Try it ▸ The reply should consist of one number, the count of lines below in which the word "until" appears.

Data excerpts ▸
━━━━━━━━━━

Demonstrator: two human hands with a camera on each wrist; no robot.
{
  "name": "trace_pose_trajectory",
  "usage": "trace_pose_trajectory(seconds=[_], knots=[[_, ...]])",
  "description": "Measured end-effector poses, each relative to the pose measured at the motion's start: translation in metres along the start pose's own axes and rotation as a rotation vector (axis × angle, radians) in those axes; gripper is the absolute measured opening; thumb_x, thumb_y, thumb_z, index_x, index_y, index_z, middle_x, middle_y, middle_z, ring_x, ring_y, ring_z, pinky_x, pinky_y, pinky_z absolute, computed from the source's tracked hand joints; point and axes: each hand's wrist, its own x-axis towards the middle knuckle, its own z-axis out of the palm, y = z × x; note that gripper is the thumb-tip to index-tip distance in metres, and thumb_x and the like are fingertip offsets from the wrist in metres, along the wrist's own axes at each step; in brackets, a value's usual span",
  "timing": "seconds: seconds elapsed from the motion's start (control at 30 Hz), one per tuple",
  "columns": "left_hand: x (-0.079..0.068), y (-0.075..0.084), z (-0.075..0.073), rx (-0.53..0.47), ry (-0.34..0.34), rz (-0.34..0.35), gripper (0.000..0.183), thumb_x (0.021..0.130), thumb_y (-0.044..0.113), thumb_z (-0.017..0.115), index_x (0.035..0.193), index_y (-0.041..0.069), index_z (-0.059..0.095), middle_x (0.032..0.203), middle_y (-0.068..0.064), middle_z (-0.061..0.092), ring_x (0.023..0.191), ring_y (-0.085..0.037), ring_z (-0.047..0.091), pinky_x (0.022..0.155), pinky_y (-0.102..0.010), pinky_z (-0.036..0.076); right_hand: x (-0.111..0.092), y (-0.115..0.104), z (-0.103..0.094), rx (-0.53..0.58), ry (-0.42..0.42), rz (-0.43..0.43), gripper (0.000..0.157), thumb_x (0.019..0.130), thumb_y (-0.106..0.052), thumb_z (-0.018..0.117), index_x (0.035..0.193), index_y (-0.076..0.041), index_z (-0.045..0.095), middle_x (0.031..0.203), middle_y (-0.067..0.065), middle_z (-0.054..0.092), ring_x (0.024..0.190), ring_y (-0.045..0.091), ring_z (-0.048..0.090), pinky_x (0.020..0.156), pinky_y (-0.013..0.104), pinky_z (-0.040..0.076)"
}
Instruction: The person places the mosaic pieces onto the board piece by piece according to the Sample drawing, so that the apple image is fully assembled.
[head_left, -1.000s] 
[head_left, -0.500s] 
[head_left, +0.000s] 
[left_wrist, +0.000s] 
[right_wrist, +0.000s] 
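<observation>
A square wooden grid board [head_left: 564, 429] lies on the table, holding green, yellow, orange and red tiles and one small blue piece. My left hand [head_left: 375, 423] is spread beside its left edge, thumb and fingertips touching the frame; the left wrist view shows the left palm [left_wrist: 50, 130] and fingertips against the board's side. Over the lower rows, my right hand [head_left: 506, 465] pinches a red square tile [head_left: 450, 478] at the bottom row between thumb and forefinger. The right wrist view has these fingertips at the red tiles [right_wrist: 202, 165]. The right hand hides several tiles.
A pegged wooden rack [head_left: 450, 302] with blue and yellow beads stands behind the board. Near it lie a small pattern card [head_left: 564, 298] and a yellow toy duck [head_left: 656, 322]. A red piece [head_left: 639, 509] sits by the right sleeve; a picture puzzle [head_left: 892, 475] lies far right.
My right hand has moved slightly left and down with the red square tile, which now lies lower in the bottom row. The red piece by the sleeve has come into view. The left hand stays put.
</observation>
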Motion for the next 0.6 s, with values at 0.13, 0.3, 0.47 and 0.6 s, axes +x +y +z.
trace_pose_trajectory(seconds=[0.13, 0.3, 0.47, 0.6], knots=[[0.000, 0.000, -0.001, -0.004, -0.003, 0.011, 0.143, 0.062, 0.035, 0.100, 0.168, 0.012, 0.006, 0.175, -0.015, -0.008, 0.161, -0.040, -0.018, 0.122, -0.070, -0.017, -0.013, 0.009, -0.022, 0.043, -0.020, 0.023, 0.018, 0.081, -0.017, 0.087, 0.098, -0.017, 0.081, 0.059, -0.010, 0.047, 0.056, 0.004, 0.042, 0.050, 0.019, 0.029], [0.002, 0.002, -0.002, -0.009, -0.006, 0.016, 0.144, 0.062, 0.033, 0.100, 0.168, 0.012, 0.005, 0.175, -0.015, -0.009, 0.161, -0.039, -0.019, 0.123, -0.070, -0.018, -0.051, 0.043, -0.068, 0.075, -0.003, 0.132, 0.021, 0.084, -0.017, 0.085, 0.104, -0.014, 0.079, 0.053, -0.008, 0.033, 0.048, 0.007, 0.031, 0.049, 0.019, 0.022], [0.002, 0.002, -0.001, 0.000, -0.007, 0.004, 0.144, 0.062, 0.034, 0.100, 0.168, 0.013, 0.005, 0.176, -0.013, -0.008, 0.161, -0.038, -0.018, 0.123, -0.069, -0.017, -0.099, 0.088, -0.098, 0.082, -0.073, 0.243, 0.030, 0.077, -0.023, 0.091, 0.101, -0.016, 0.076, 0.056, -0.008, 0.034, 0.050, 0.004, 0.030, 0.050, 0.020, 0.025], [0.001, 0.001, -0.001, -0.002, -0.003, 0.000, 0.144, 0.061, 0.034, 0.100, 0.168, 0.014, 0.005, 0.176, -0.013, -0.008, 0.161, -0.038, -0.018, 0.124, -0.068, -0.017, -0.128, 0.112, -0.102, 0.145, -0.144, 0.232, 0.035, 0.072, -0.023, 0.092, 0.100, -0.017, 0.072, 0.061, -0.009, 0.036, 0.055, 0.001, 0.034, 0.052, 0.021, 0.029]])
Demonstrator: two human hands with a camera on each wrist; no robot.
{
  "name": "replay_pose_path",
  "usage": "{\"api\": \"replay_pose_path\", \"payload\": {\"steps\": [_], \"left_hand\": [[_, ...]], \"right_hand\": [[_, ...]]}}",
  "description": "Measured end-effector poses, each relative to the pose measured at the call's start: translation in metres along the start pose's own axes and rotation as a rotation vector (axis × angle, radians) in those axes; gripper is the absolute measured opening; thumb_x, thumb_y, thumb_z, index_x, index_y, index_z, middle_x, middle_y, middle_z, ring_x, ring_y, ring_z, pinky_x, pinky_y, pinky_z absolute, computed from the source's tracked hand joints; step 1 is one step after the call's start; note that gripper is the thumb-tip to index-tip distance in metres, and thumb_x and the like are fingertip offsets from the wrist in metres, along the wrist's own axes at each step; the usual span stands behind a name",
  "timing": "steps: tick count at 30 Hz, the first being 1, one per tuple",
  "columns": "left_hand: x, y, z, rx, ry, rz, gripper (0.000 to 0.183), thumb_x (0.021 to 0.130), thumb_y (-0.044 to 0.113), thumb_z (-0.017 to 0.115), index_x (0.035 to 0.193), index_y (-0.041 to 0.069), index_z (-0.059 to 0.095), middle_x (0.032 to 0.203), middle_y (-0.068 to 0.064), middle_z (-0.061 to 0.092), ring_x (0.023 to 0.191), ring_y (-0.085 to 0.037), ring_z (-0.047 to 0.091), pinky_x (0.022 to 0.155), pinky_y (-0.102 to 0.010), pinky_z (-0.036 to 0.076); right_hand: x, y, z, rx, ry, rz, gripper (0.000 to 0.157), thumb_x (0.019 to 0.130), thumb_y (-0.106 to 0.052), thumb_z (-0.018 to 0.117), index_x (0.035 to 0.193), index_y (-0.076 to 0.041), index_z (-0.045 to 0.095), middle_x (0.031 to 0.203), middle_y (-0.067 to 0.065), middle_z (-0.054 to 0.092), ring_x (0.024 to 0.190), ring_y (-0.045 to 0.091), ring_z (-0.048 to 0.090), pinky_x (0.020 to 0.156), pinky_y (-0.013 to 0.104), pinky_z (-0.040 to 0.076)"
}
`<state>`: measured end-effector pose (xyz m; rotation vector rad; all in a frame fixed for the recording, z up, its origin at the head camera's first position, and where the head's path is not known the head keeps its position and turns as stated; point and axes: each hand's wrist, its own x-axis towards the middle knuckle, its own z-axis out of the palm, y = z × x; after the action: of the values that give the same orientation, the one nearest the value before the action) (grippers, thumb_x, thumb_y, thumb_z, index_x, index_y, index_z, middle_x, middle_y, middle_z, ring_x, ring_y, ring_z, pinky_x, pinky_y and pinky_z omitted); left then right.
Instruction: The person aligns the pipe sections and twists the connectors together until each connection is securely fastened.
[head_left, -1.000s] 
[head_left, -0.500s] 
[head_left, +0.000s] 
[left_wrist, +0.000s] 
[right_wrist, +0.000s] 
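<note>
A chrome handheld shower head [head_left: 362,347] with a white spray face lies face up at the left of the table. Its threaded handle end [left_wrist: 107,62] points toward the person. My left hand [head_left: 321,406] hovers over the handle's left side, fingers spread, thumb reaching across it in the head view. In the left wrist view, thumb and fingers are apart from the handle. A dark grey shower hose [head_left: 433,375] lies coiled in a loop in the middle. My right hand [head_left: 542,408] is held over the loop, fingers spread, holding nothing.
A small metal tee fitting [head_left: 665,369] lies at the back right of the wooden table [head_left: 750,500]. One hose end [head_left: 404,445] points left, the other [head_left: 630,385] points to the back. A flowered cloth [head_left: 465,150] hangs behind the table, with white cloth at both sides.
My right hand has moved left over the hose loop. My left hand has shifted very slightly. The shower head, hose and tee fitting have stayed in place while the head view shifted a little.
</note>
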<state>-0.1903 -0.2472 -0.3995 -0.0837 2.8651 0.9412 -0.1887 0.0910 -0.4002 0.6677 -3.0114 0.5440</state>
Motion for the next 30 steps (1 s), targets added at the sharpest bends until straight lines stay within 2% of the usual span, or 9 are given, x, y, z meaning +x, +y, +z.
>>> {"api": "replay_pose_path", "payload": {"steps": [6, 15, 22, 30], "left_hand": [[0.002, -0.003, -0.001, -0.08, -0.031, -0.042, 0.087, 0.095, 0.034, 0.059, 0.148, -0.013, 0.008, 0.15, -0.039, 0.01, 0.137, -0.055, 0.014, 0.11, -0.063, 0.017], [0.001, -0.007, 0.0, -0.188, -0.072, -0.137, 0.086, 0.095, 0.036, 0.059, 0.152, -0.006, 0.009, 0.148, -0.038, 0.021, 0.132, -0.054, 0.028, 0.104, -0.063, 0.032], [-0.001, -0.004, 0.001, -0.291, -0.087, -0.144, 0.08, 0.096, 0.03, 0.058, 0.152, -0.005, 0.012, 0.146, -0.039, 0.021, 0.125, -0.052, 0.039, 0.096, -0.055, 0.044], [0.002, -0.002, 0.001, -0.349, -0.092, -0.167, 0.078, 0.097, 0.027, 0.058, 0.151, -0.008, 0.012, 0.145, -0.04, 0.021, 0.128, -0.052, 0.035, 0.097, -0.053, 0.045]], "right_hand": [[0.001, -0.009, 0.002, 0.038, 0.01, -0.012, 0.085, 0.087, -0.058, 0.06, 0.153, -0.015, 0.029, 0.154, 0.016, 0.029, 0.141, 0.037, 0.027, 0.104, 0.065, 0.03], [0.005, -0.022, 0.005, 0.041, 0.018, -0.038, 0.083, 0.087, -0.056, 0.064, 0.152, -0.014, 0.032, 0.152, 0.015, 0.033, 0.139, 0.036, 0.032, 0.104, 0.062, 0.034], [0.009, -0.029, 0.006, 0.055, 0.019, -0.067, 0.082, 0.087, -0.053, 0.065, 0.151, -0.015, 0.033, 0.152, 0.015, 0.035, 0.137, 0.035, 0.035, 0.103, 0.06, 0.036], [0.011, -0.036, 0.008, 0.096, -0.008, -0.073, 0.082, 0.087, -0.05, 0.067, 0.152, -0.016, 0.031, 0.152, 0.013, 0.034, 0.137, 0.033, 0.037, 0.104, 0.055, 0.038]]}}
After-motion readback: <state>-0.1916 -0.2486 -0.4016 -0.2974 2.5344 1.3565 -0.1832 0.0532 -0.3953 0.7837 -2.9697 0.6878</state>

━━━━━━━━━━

Answer space ▸ 2